The 2009 Pacific League Climax Series (PLCS) consisted of two consecutive series, Stage 1 being a best-of-three series and Stage 2 being a best-of-six with the top seed being awarded a one-win advantage. The winner of the series advanced to the 2009 Japan Series, where they competed against the 2009 Central League Climax Series winner. The top three regular-season finishers played in the two series.

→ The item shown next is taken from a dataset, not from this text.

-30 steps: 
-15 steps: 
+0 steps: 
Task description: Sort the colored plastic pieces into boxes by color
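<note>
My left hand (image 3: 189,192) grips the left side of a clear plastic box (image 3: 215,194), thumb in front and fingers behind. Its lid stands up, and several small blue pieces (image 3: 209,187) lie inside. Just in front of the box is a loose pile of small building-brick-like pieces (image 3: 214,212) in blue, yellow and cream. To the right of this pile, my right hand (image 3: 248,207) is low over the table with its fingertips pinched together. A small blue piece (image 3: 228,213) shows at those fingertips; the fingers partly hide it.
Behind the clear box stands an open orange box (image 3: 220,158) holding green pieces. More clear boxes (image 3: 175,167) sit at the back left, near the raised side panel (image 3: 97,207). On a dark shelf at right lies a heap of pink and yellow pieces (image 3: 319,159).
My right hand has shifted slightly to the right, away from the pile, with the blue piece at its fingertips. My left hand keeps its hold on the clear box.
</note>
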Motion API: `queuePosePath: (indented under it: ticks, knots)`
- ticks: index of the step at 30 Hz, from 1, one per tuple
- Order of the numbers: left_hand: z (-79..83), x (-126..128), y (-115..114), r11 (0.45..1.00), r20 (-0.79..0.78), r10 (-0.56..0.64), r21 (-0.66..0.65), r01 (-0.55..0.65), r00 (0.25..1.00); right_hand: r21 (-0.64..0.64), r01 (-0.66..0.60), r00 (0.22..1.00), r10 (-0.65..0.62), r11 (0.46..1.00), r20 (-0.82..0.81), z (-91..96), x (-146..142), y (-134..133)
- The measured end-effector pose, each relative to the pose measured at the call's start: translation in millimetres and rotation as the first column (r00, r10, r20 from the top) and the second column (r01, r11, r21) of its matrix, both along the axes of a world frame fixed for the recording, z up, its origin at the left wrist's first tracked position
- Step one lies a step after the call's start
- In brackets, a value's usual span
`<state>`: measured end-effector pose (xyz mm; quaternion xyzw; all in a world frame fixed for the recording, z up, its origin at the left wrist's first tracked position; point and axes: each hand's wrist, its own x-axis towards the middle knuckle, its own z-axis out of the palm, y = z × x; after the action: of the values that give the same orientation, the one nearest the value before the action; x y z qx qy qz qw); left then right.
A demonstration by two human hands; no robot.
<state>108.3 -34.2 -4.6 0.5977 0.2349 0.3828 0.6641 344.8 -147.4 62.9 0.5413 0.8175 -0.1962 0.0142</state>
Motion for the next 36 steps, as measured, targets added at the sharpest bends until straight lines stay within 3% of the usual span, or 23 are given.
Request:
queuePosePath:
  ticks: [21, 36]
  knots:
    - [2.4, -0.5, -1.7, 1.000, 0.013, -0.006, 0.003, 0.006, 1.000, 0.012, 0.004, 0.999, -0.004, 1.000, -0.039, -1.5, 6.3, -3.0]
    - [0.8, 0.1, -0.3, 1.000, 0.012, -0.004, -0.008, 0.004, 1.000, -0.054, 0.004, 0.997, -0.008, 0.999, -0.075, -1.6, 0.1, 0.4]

The PLCS began on with the first game of Stage 1 on October 16 and ended with the final game of Stage 2 on October 24.

==First stage==

===Summary===

| Game | Date | Score | Location | Time | Attendance |
|---|---|---|---|---|---|
| 1 | October 16 | Fukuoka SoftBank Hawks – 4, Tohoku Rakuten Golden Eagles – 11 | Kleenex Stadium | 3:00 | 21,303 |
| 2 | October 17 | Fukuoka SoftBank Hawks – 1, Tohoku Rakuten Golden Eagles – 4 | Kleenex Stadium | 2:47 | 21,388 |

===Game 1===

Friday, October 16, 2009 at Nippon Paper Kleenex Stadium Miyagi in Sendai, Miyagi Prefecture
| Team | 1 | 2 | 3 | 4 | 5 | 6 | 7 | 8 | 9 | R | H | E |
| SoftBank | 0 | 0 | 0 | 4 | 0 | 0 | 0 | 0 | 0 | 4 | 6 | 2 |
| Rakuten | 3 | 0 | 4 | 0 | 0 | 3 | 1 | 0 | X | 11 | 12 | 1 |
WP: Hisashi Iwakuma (1–0) LP: Toshiya Sugiuchi (0–1) Home runs: SOF: None RAK: Yosuke Takasu (1), Fernando Seguignol (1), Toshiya Nakashima (1), Takeshi Yamasaki (1)

===Game 2===

Saturday, October 17, 2009 at Nippon Paper Kleenex Stadium Miyagi in Sendai, Miyagi Prefecture
| Team | 1 | 2 | 3 | 4 | 5 | 6 | 7 | 8 | 9 | R | H | E |
| SoftBank | 0 | 0 | 0 | 0 | 0 | 0 | 0 | 1 | 0 | 1 | 7 | 0 |
| Rakuten | 0 | 0 | 0 | 1 | 3 | 0 | 0 | 0 | X | 4 | 8 | 1 |
WP: Masahiro Tanaka (1–0) LP: Dennis Houlton (0–1) Home runs: SOF: None RAK: Takeshi Yamasaki (2)

==Second stage==

===Summary===

- The Pacific League regular season champion is given a one-game advantage in the Second Stage.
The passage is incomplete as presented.